天候はコロコロと変わる。カッパを脱いだり着たりする場面多し。

★ 雄姿に背中を押される・・・
初日から幾つものハプニングに惑わされながらも、なんとか登山口まで辿り着く。
そして、当日も急変する天候にまた不安が募るも決行し、歩き始めた。ブナの黄葉を楽しむ余裕も
無く、登ったり降りたり渡ったりを繰り返す。遅いと分かっても歩みは止めず歩き続けた。すると
どうだろう目標が手の届くところまで近づき、未踏のその雄姿が目の前に聳えているじゃないか。

「ここまで来たらもう引き返す事は出来ない。」と雄姿を見て、背中を押された気持ちになった。

背丈を越える笹藪に突入し、なかなか前へ進まなかった時、「やっぱりダメか?」と弱気になりそ
うだったが、こんな遠いところに何度も来れないぞ!と奮起する。



「ガンバレ岩」を越えて千軒平も近い。そんな場所から前千軒岳の雄姿を望む・・待ってろよ!

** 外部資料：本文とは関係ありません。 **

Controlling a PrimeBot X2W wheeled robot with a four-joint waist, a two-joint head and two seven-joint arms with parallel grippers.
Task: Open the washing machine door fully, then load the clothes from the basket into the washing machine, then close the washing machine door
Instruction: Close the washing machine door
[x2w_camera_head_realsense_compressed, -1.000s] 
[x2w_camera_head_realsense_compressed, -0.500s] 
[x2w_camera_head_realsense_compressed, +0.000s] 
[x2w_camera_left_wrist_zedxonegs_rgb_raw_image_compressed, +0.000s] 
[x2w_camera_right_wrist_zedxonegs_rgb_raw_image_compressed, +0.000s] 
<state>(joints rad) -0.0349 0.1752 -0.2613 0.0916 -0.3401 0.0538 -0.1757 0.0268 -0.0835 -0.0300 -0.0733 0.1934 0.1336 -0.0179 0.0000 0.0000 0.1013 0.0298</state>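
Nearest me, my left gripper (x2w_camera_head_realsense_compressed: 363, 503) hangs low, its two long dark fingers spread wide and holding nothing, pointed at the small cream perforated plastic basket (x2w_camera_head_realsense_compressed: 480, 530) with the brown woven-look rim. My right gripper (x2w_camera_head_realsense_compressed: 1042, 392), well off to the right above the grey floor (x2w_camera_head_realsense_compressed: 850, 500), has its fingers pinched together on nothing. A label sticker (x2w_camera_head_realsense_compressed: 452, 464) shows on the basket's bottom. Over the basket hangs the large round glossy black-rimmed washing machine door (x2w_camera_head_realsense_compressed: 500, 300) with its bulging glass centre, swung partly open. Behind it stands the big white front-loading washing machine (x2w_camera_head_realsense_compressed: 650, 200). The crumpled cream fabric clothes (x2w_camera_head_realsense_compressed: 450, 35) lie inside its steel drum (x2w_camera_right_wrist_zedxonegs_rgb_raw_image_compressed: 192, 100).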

またまた急変、激しいアラレが降り始めた。これが続けば山行中止だが、数分で止んだ。


アラレ降る中を登るチーヤン・・・


ようやく辿り着いた分岐の「千軒平」。実質、ここが自分たちの出発点だ!


薄い藪を見付けて中千軒岳の肩を登り始める。振り返り「大千軒岳」を望む。


まだ元気なチーヤン・・・大千軒岳を背に。

★ 一歩を重ねて近づく頂上・・・
千軒平から中千軒岳の肩に登るまでは薄い藪で良かったが、そこからが久しぶりの藪漕ぎを強いら
れた。それでも藪漕ぎは20分位と記憶する。ルートを見極め「中千軒岳」を目指してまた笹漕ぎ
するとGPSの現在地は頂上と重なった。ただのコブ、標識も何もない笹藪の中。登頂感はまった
く無い場所だが、何故かカウントした1000m超峰だから写真は撮った。



「中千軒岳」頂上から望む「前千軒岳」の雄姿


頑張って辿り着いた「前千軒岳 (1056m) 」夫婦初登頂!写真だけ撮ってすぐに下山。

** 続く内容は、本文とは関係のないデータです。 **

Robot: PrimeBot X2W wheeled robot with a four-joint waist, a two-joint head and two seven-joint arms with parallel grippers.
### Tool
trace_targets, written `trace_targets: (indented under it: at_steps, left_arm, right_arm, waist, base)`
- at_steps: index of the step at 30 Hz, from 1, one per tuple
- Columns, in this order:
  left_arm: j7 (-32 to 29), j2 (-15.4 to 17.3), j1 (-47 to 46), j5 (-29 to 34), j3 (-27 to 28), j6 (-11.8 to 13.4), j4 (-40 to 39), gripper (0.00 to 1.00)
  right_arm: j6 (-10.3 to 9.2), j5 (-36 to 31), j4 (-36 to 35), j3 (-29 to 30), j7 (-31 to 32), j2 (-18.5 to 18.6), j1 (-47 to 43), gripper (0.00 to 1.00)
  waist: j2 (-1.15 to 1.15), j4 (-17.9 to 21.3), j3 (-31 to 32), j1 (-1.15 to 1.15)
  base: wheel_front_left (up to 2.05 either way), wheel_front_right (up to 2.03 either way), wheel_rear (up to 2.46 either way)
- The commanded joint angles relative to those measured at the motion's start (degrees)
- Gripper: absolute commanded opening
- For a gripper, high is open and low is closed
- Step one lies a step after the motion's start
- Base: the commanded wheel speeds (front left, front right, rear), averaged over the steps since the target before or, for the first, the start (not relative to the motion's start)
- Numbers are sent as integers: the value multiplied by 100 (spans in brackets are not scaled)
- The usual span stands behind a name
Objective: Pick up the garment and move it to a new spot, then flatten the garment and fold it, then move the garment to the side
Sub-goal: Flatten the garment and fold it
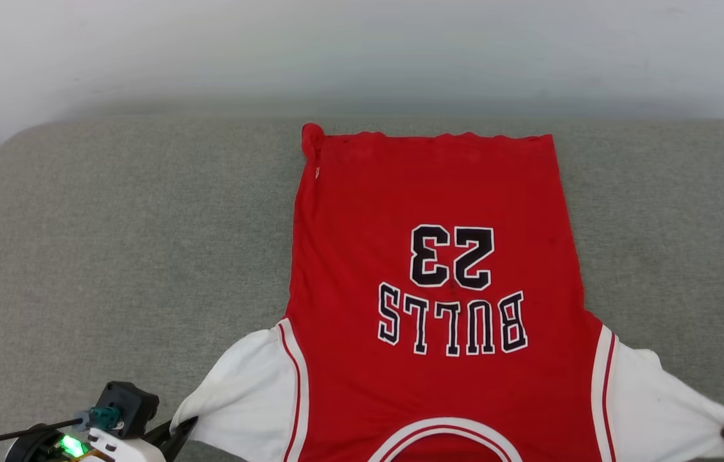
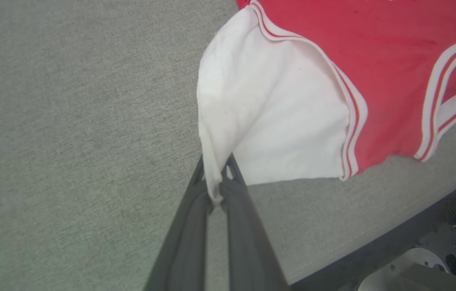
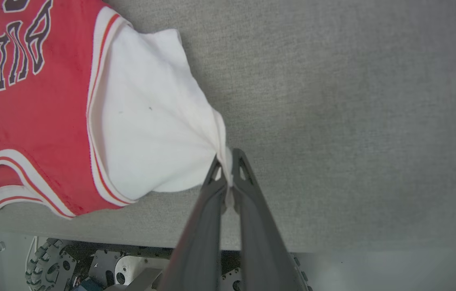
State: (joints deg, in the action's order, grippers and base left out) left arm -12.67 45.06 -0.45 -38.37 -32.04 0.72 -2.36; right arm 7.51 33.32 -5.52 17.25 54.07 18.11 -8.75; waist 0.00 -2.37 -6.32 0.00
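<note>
Head view: a pale wall (image 1: 362, 51) rises behind a wide grey fabric cushion (image 1: 112, 244). The garment (image 1: 432, 192) lies spread flat on the cushion, hem toward the wall and collar at the near edge. The left claw (image 2: 216, 182) is clenched on the tip of one white sleeve (image 2: 276, 113). The right claw (image 3: 228, 169) is clenched on the opposite sleeve (image 3: 151, 121).

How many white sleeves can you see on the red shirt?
2. One sleeve sits lower left in the head view, pinched by the left gripper; the other sleeve lower right, pinched by the right gripper.
</note>
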Motion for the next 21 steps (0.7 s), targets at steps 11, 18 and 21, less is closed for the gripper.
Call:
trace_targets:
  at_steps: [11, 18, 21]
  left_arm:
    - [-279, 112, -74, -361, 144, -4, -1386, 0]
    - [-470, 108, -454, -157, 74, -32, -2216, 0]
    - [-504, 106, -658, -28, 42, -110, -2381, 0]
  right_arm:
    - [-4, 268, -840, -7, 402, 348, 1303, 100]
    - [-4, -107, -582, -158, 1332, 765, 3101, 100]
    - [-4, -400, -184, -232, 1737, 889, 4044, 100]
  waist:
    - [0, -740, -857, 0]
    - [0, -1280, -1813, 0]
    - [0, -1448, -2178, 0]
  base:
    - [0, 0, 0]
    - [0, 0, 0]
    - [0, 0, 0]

帰路の中千軒岳直下で撮った自撮り・・・が、最後の写真になった。

★ 教訓は反省ではなく肥しに・・・
「行く行かない」「タイムアウトで登行中止」「また来ればいいっしょ!」「お父さん、止めても
いいよ」・・・等、どうするこうするの夫婦協議は、厳しい山になると付き物のように行われる行
事のようなものだ。今回も前日の重なったハプニング劇で山行自体を中止にする事も考えざる負え
ない状況にあったが、片道400km越えの山旅を簡単に諦め切れず、当初に考えていた知内川コ
ースで登れる手段に切り替えて行動した。緊急避難のテント泊も止む無く、登山口での雨にも負け
ず、タイムオーバーもギリギリまで登行を続け、そしてピークを踏む事が出来た。

結果オーライだからなんでも良いと言う訳では無いが、少なくても自分たちの力量を考えながら判
断した行動であり、教訓と言える出来事は反省ではなく今後の肥しにする事でカバーしたいと思っ
ている。夫婦だからの行動、夫婦だからの判断で誰にも迷惑を掛けずに下山した事を良しとしよう。

予定より1時間遅れの下山もホテルに電話して一安心。
無料の高速を飛ばして約1時間で湯の川に着いた。夕食まで1時間の余裕が出来て、先ずは大浴場
で汗を流す。そして、豪華な料理と待ちに待った生ビールで乾杯!!!は、最高だった。